◆ Required action
All lines in the entries below that hold "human" make up the answer.

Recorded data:

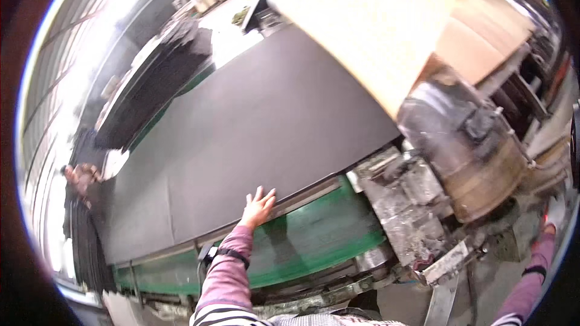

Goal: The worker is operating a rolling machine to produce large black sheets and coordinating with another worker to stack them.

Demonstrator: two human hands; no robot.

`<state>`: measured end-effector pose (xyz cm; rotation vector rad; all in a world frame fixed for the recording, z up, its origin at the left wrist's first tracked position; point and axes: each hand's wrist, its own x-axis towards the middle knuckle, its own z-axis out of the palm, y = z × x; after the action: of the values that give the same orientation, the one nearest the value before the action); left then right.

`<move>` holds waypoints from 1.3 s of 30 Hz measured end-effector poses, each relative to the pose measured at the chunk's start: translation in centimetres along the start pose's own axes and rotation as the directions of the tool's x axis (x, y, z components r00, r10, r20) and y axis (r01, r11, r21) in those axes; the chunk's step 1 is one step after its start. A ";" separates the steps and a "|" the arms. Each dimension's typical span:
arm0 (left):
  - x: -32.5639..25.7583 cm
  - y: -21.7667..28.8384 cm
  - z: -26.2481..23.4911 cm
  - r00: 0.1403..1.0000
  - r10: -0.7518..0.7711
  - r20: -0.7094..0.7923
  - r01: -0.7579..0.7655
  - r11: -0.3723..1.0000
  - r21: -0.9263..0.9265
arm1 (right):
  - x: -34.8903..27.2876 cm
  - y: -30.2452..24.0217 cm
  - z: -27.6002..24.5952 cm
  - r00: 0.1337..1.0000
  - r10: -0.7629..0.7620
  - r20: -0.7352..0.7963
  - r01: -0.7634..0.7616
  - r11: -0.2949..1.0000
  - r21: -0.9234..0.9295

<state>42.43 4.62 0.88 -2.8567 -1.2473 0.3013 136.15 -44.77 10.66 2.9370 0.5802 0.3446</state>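
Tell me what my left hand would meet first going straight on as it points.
Probably the dark sheet, which spreads ahead of and beneath your left hand; whether the two are touching is hard to tell.

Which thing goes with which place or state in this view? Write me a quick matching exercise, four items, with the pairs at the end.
Things
1. left hand
2. dark sheet
3. green surface
4. pale panel

Places and states
A. seen below the dark sheet's near edge
B. cream-coloured, reaching the top of the view
C. spread open at the dark sheet's near edge
D. stretched broadly across the middle of the view

Pairs: 1-C, 2-D, 3-A, 4-B
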 end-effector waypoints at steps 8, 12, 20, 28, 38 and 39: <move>0.8 -0.2 -1.2 0.996 -0.044 0.072 0.042 0.999 0.027 | -7.4 -9.6 -11.1 0.954 0.284 -0.099 -0.255 0.939 0.229; 0.1 -0.5 -1.3 0.983 -0.037 0.182 0.057 0.993 -0.104 | -8.0 -10.8 -13.4 0.937 0.350 -0.007 -0.336 0.906 0.259; 0.0 -1.3 -0.6 0.978 -0.038 0.203 0.052 0.997 -0.064 | -7.6 -10.4 -12.6 0.947 0.322 0.003 -0.314 0.918 0.241; 0.0 -2.7 1.7 0.994 -0.021 0.110 0.026 0.999 -0.047 | -7.6 -10.4 -11.9 0.950 0.299 -0.087 -0.265 0.923 0.278; 0.4 -3.5 3.3 0.994 -0.043 0.096 0.050 0.996 -0.073 | -7.6 -10.2 -12.6 0.952 0.302 -0.047 -0.280 0.925 0.258; 0.7 -3.0 2.7 0.995 -0.039 0.091 0.046 0.996 -0.076 | -7.7 -10.1 -12.7 0.947 0.316 -0.060 -0.291 0.922 0.257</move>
<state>40.22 6.98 -1.63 -2.9067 -1.3623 0.3923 122.45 -37.43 19.75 3.2697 0.1811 0.4880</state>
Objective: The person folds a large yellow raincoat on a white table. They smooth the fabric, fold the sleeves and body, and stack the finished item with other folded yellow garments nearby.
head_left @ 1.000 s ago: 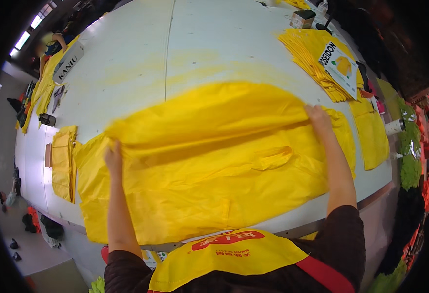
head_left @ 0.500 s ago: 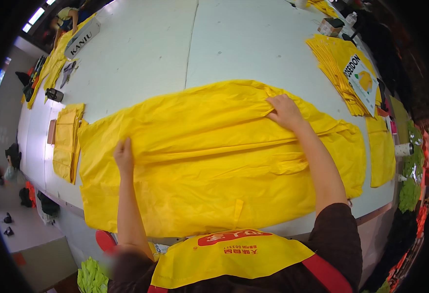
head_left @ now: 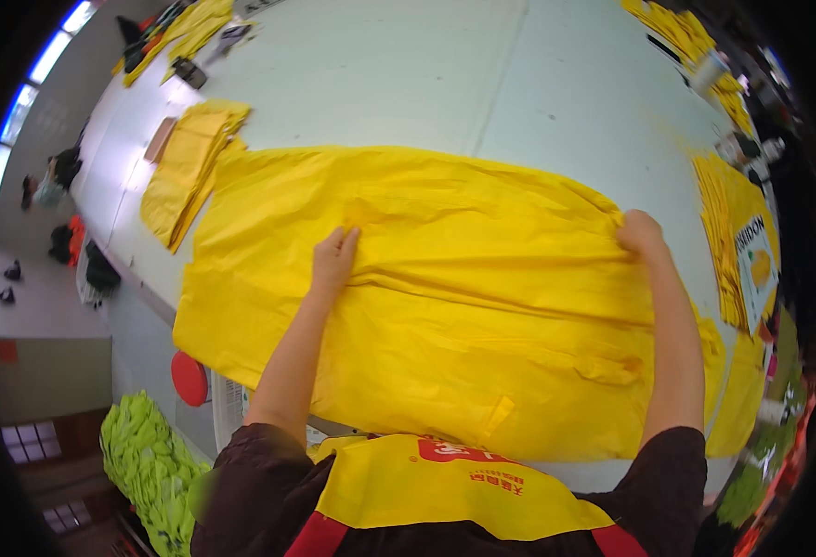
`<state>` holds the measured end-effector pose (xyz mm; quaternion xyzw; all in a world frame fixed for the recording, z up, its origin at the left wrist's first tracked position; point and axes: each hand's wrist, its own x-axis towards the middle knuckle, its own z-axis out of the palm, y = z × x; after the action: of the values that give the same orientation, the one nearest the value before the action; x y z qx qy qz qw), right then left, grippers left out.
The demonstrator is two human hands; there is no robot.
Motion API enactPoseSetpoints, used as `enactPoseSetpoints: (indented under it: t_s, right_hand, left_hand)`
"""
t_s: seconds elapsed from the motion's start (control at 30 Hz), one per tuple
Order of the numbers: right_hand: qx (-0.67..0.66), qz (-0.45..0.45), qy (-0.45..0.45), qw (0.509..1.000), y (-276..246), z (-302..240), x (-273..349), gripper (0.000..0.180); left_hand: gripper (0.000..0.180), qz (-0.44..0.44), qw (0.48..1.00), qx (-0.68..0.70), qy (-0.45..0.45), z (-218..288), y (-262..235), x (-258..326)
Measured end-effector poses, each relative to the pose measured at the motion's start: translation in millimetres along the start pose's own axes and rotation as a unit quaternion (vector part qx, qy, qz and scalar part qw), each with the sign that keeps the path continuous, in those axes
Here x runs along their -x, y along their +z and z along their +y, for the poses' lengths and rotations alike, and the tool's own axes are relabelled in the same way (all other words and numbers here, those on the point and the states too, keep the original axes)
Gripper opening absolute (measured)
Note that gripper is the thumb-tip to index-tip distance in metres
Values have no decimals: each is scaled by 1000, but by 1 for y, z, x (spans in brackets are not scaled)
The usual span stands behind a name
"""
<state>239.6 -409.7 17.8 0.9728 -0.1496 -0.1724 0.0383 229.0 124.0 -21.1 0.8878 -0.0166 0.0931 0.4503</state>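
Observation:
A large yellow raincoat (head_left: pixel 482 343) of smooth, shiny fabric lies spread across the table in front of me, with long creases running along its middle. My left hand (head_left: pixel 335 260) pinches a fold of it left of centre, fingertips on the cloth. At the far right edge, my right hand (head_left: pixel 645 234) is closed around a gathered part of the fabric; its fingertips are partly hidden. A small loose strap shows on the near part of the raincoat, and a puckered section lies to the right.
Folded yellow garments (head_left: pixel 194 167) lie at the left beside a brown box (head_left: pixel 160 139). A yellow stack (head_left: pixel 719 232) with a printed card (head_left: pixel 756 269) sits at the right on the pale table (head_left: pixel 408 84). Lower left are a red round stool (head_left: pixel 189 378) and a lime-green heap (head_left: pixel 148 464).
My view has turned and shifted leftward. Both hands keep to the raincoat; my left hand now grips farther in from its left end, my right hand nearer its far right edge.

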Motion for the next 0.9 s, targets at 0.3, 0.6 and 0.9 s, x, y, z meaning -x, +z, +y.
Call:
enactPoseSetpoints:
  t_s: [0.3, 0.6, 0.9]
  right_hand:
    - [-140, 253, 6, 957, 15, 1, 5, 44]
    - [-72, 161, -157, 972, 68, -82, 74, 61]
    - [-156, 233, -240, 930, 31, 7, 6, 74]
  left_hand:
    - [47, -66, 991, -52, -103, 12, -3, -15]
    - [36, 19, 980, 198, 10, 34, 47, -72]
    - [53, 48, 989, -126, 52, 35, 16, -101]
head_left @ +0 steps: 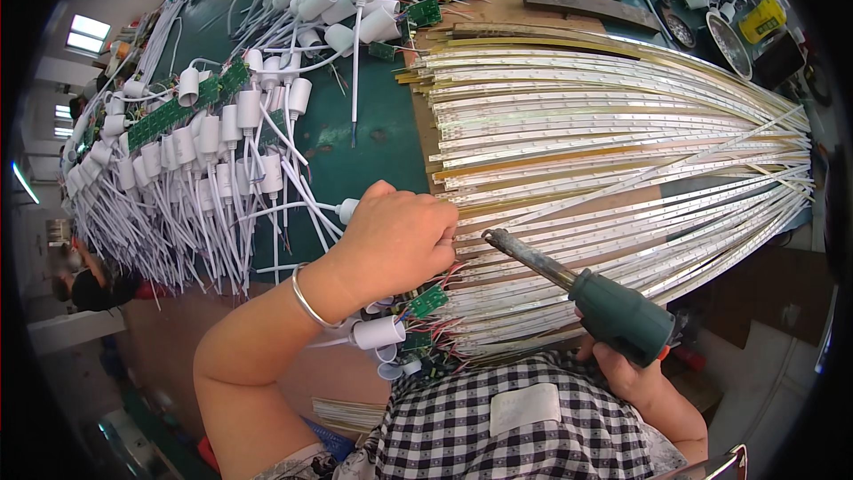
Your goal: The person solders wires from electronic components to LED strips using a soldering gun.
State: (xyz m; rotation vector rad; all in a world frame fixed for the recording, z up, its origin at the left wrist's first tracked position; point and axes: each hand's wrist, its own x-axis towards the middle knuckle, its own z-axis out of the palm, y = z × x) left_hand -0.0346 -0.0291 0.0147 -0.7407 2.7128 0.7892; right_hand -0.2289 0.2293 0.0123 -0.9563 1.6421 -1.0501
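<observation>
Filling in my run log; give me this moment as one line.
left hand: pressing on LED strips | right hand: gripping soldering iron, tip at strip ends | white sockets: piled left

We see one plain white rectangular fabric label (525,408) sewn on the black-and-white checked cloth at the bottom centre, no writing we can make out on it, we find no packages, no signs, no lit screens anywhere else

A thin silver bangle (313,304) circles the left wrist, above what seems a black-and-white checked garment (498,431).
</observation>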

◆ Your solution
Demonstrator: two human hands; no robot.
The demonstrator is two human hands; there is no robot.

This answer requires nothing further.